§ PROVIDED MATERIAL:
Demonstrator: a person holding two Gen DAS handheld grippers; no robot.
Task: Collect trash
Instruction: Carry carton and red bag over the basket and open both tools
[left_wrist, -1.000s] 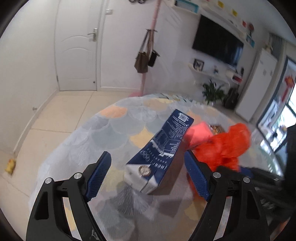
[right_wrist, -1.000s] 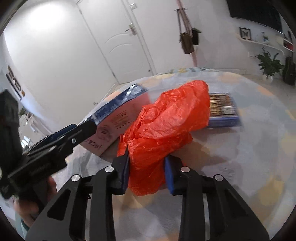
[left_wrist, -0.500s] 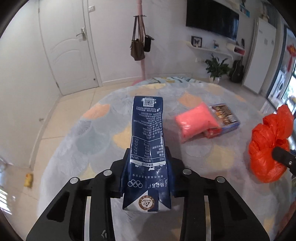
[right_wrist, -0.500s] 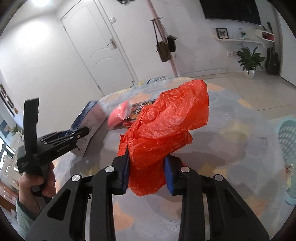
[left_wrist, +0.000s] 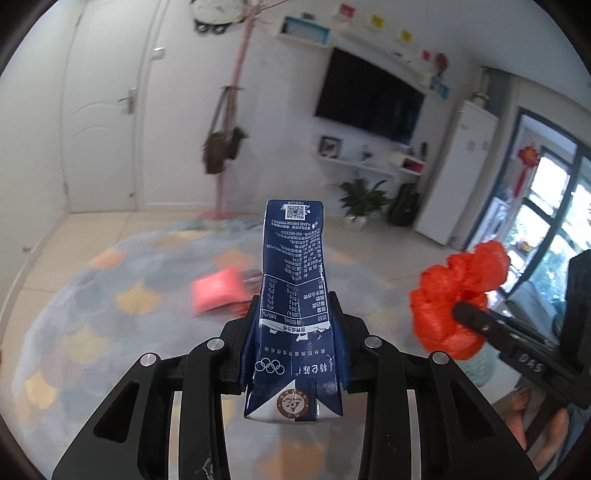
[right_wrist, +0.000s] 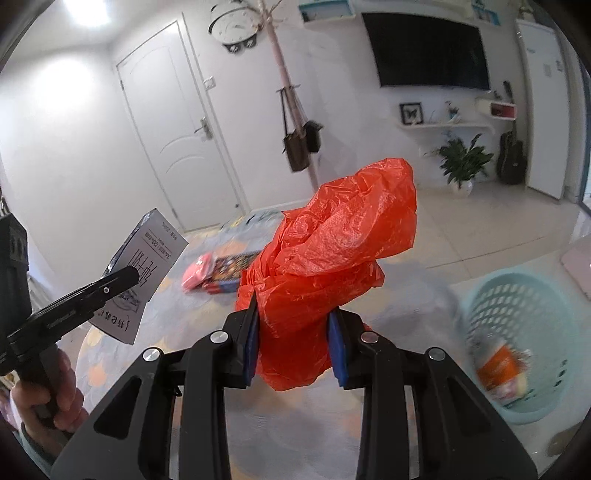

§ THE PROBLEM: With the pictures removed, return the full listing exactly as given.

§ TASK RESULT:
Demonstrator: a person holding two Gen DAS handheld grippers; no robot.
Task: Collect trash
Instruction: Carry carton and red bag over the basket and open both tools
[left_wrist, -1.000s] 
[right_wrist, -1.000s] 
[left_wrist, -0.500s] 
[right_wrist, -0.500s] 
[left_wrist, +0.000s] 
[right_wrist, +0.000s] 

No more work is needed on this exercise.